Written by Darwyn Cooke (with Walt Simonson, Kyle Baker, Gail Simone, Denny O'Neil, Jimmy Palmiotti, and Glen David Gold)
Illustrated by Darwyn Cooke, J Bone, Kyle Baker, and others
DC
New adventures of the Spirit continue as Denny Colt and his cast of characters stop plots by old enemies such as Sand and the Octopus and a man who should be dead.
Though I like the many writers involved in this collection, I have to say that there's a distinct lack of cohesion as a result. Each writer has a slightly different take on Eisner's classic, and while none of them are bad, placed together in one clump like this the feeling is less than the sum of its parts.
Take Kyle Baker's version, for instance. His Spirit has a slight touch of sleeze to it, using the pulpy nature of the time period to take Eisner's G-rated characters and goose them up a bit. When that's right near an extremely serious story about Denny facing the fact that his resurrection also resurrected a horrible murderer, the impact dulls both portrayals of the character, in my opinion.
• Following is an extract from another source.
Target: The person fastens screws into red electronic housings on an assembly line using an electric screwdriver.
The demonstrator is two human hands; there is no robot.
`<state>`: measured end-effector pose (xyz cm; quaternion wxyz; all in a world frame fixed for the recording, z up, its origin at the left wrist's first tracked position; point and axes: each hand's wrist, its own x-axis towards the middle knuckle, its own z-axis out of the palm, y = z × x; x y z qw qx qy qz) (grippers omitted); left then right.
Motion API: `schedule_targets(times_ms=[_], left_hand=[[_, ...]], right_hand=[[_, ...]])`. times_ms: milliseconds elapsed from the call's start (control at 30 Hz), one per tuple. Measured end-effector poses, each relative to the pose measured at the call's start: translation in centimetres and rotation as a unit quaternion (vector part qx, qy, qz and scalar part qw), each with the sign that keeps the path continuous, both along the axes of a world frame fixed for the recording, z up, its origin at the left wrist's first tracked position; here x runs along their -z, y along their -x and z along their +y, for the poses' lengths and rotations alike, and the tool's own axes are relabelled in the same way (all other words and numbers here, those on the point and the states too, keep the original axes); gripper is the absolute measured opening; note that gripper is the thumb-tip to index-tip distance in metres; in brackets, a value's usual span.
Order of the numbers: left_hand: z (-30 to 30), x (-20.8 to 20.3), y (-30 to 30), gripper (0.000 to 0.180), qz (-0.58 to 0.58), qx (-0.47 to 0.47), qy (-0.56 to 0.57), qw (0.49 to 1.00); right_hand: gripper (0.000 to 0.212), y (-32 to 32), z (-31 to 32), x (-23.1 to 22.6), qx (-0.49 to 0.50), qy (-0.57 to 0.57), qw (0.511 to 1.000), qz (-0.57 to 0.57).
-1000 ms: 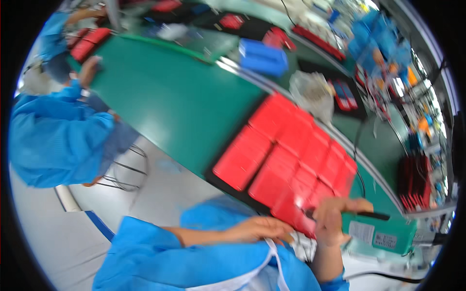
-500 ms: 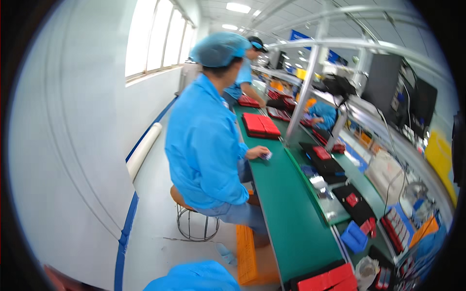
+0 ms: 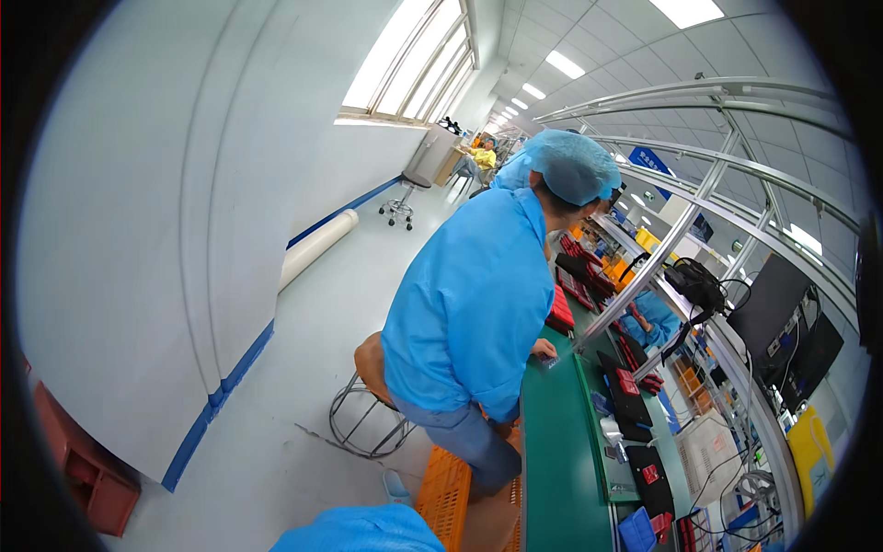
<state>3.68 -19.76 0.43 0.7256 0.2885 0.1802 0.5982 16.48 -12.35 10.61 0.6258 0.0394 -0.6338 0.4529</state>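
Observation:
Neither of my hands shows. A patch of my own blue clothing point(image 3: 359, 532) comes in at the lower edge, and I cannot tell what part of me it covers. Ahead, a co-worker in a blue smock point(image 3: 469, 299) and hair cover leans over the green workbench point(image 3: 556, 442). That person's hand point(image 3: 544, 348) rests on the bench by a small object point(image 3: 549, 362), too small to name. Just beyond are red cases point(image 3: 560, 311), partly hidden by the co-worker. Along the bench's right side lie black pads point(image 3: 651, 478) with red pieces and a blue bin point(image 3: 636, 531).
The co-worker sits on a round stool point(image 3: 370, 368). Under the bench stands an orange crate point(image 3: 445, 492). A white roll point(image 3: 317, 247) lies along the wall at left, and a red plastic item point(image 3: 87, 465) sits lower left. Metal framing point(image 3: 658, 258) rises over the bench.
My view has swung left and tilted, so the bench and co-worker sit farther right. The co-worker leans further forward. The nearest red cases have left the picture; the red item at left now shows more.

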Motion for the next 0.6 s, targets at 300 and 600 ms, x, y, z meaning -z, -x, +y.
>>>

Things were not helped by the placement of a comical story of a killer lurking in the political TV talk show world right in the middle of the most dramatic story in the book. It's as though no one was thinking about story organization when this series was coming out or being formatted for trade.
Regardless of the writer-artist combination, this is very much Cooke's modern Spirit. Gone (thankfully) are Eisner's misogyny and really awkward racial portrayals. Gone also, however, is some of the magic. Cooke is a gifted artist, as are the others who work in these pages, but the panel structure is much more pedestrian than I'd like to see in a work echoing Eisner. Sometimes we get a splash page trying to capture the magic of the master artist, but the scenes look far too much like what we could get from just about any comic book story.
There is one exception, and that's where Cooke uses Eisner's tenement stories as a framework for the history of Sand and the Spirit. You can see a change in Cooke's style to ape Eisner's graphic novels, and the effect works perfectly. I wish he'd done more of this in the rest of the series. Ty Templeton doesn't do a bad job, either, of matching Eisner's look, using the entire page as a canvas and really capturing the feel of Eisner's eyes. Risso and Baker just use their own artistic stylings, which ends up okay but again makes cohesion difficult. Gail Simone has a nifty silent story, but Hester and Parks don't give it the big visuals such a tale requires.
There are lots of touches in this book that work for me, but they just don't create a whole I can see myself wanting to read more than once. Overall, it was nice to read the rest of Cooke's run on the book, but unless you are a huge fan of Cooke or the character of The Spirit, I don't think there's a need to seek this one out. I had the chance to read it, so I did, and it was fine. However, there's no reason to go searching Amazon to pick this one up. Every creator involved has stronger work elsewhere for you to enjoy.